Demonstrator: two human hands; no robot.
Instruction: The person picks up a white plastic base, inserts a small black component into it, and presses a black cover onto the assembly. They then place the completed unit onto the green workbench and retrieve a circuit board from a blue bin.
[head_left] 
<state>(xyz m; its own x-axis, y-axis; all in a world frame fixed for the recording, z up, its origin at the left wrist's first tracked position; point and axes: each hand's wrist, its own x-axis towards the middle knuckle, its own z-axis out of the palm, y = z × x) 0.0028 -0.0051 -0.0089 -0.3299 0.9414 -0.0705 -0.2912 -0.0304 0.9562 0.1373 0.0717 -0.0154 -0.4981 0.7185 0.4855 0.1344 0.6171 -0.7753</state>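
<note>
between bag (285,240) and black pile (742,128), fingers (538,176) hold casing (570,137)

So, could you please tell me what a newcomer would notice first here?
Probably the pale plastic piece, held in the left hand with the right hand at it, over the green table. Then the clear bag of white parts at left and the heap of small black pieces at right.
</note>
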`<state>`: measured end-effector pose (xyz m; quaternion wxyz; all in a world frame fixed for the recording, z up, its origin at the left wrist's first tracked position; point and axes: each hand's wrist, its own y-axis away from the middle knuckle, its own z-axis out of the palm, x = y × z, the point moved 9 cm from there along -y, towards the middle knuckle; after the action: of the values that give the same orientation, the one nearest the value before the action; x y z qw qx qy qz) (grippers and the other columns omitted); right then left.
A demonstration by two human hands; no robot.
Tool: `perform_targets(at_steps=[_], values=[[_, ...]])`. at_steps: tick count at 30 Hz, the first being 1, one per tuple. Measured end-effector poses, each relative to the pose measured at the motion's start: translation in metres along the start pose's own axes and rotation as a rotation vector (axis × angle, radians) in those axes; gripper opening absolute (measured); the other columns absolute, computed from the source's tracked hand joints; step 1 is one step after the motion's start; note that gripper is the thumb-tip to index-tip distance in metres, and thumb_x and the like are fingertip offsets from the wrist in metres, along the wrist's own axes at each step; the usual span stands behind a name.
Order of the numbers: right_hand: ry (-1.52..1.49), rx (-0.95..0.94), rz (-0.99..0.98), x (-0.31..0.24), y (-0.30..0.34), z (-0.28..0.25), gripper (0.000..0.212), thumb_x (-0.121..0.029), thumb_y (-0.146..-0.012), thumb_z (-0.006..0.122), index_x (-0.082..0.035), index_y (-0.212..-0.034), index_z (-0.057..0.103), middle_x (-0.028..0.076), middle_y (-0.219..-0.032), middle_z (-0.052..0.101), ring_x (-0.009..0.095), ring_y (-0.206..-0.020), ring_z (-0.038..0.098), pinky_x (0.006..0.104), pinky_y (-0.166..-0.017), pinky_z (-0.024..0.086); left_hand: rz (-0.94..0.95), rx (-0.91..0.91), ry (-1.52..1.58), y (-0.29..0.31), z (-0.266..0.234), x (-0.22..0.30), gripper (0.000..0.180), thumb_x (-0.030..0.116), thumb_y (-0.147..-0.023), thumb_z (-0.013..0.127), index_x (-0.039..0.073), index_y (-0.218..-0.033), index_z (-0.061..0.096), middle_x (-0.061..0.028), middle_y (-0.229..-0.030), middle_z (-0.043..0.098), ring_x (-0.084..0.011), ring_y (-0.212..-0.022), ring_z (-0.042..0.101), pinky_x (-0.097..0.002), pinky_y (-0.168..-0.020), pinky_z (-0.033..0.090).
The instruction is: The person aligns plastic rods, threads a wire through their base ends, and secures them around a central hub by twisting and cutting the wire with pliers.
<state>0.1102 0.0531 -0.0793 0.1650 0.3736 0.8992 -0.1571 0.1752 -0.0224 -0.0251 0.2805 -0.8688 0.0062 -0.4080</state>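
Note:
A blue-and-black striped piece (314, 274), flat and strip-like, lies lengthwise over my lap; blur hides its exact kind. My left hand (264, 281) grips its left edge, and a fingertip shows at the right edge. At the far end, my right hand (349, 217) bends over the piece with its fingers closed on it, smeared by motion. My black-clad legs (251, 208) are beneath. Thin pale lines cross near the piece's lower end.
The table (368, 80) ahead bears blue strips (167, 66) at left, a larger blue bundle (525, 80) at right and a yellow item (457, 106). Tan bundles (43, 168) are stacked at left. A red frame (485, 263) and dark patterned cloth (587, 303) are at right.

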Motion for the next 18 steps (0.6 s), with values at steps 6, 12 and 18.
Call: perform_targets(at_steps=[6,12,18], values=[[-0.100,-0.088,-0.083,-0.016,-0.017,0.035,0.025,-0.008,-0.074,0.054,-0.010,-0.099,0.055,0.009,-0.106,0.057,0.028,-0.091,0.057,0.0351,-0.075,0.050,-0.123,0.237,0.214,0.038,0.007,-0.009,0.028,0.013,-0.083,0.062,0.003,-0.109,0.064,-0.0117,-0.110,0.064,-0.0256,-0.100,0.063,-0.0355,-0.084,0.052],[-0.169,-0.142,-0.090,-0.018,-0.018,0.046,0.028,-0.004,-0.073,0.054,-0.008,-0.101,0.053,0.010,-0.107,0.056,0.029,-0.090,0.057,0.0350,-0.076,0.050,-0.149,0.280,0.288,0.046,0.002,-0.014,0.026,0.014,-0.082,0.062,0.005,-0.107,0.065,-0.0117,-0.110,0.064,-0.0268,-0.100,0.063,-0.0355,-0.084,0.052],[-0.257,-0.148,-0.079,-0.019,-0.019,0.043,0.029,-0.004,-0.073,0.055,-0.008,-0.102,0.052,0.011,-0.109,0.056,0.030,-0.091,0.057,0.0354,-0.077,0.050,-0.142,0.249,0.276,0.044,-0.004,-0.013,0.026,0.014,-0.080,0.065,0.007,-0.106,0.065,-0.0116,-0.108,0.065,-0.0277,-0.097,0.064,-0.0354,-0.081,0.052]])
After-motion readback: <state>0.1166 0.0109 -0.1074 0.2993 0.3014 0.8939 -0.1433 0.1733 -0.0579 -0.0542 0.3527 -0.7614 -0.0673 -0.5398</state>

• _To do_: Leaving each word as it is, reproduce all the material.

• _Result for this task_:
Demonstrator: two human hands; no robot.
Instruction: The person picks up a white plastic base, inserts a small black component into it, and presses a black cover onto the assembly. They then place the completed unit onto the green workbench and retrieve a circuit board from a blue bin.
[head_left] 
<state>(xyz m; its own x-axis, y-axis; all in a world frame fixed for the recording, z up, its origin at the left wrist's first tracked position; point and axes: each hand's wrist, its own x-axis towards the middle knuckle, its own z-axis out of the palm, y = z × x) 0.0028 -0.0051 -0.0089 -0.3299 0.9414 -0.0705 -0.2912 -0.0304 0.9562 0.1373 0.0717 -0.0154 -0.4981 0.7185 0.4855 0.1344 0.6171 -0.7753</state>
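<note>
between bag (285,240) and black pile (742,128), fingers (538,176) hold casing (570,137)

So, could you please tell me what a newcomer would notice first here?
Probably the pale plastic piece, held in the left hand with the right hand at it, over the green table. Then the clear bag of white parts at left and the heap of small black pieces at right.
</note>
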`<state>`: measured end-effector pose (xyz m; quaternion wxyz; all in a world frame fixed for the recording, z up, its origin at the left wrist's first tracked position; point and axes: each hand's wrist, its own y-axis away from the middle knuckle, its own z-axis out of the palm, x = y × z, the point moved 9 cm from there along -y, towards the middle knuckle; after the action: of the values that give the same orientation, the one nearest the value before the action; x y z qw qx qy qz) (grippers and the other columns omitted); right then left.
A demonstration by two human hands; no robot.
Tool: `perform_targets(at_steps=[_], values=[[_, ...]])`. at_steps: tick count at 30 Hz, the first being 1, one per tuple. Measured end-effector poses, each relative to the pose measured at the motion's start: translation in metres along the start pose's own axes and rotation as a rotation vector (axis × angle, radians) in those axes; gripper opening absolute (measured); the other columns absolute, computed from the source's tracked hand joints; step 1 is one step after the motion's start; note that gripper is the thumb-tip to index-tip distance in metres, and thumb_x and the like are fingertip offsets from the wrist in metres, along the wrist's own axes at each step; the usual span stands behind a name.
Order of the numbers: right_hand: ry (-1.52..1.49), rx (-0.95..0.94), rz (-0.99..0.98), x (-0.31..0.24), y (-0.30..0.34), z (-0.28..0.25), gripper (0.000..0.212), thumb_x (-0.121..0.029), thumb_y (-0.146..-0.012), thumb_z (-0.006..0.122), index_x (-0.082..0.035), index_y (-0.212..-0.034), index_z (-0.057..0.103), middle_x (-0.028..0.076), middle_y (-0.219..-0.032), middle_z (-0.052..0.101), ring_x (-0.009..0.095), ring_y (-0.206..-0.020), ring_z (-0.038..0.098), pinky_x (0.006..0.104), pinky_y (-0.166..-0.017), pinky_z (-0.024..0.086); left_hand: rz (-0.94..0.95), rx (-0.91..0.91), ry (-1.52..1.58), y (-0.29..0.31), z (-0.266..0.234), x (-0.22..0.30), gripper (0.000..0.180), thumb_x (-0.030..0.116), thumb_y (-0.147..-0.023), thumb_z (-0.013..0.127), index_x (-0.039..0.073), index_y (-0.218..-0.033), index_z (-0.061..0.096), middle_x (-0.061..0.028), middle_y (-0.229..-0.030), middle_z (-0.043..0.098), ring_x (-0.084..0.011), ring_y (-0.212..-0.022), ring_z (-0.042..0.101), pinky_x (-0.097..0.002), pinky_y (-0.168..-0.020), pinky_z (-0.033..0.090).
The instruction is: The person aligns plastic rods, threads a wire through their base ends, and secures them around a central hub by twisting and cutting the wire with pliers.
<state>0.1102 0.0531 -0.0793 0.1650 0.3736 0.8992 -0.1571 0.1752 -0.0224 -0.0251 0.2805 -0.8688 0.0062 -0.4080</state>
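Note:
A blue-and-black striped piece (314, 274), flat and strip-like, lies lengthwise over my lap; blur hides its exact kind. My left hand (264, 281) grips its left edge, and a fingertip shows at the right edge. At the far end, my right hand (349, 217) bends over the piece with its fingers closed on it, smeared by motion. My black-clad legs (251, 208) are beneath. Thin pale lines cross near the piece's lower end.
The table (368, 80) ahead bears blue strips (167, 66) at left, a larger blue bundle (525, 80) at right and a yellow item (457, 106). Tan bundles (43, 168) are stacked at left. A red frame (485, 263) and dark patterned cloth (587, 303) are at right.
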
Motion for the next 18 steps (0.6 s), with values at steps 6, 12 and 18.
Call: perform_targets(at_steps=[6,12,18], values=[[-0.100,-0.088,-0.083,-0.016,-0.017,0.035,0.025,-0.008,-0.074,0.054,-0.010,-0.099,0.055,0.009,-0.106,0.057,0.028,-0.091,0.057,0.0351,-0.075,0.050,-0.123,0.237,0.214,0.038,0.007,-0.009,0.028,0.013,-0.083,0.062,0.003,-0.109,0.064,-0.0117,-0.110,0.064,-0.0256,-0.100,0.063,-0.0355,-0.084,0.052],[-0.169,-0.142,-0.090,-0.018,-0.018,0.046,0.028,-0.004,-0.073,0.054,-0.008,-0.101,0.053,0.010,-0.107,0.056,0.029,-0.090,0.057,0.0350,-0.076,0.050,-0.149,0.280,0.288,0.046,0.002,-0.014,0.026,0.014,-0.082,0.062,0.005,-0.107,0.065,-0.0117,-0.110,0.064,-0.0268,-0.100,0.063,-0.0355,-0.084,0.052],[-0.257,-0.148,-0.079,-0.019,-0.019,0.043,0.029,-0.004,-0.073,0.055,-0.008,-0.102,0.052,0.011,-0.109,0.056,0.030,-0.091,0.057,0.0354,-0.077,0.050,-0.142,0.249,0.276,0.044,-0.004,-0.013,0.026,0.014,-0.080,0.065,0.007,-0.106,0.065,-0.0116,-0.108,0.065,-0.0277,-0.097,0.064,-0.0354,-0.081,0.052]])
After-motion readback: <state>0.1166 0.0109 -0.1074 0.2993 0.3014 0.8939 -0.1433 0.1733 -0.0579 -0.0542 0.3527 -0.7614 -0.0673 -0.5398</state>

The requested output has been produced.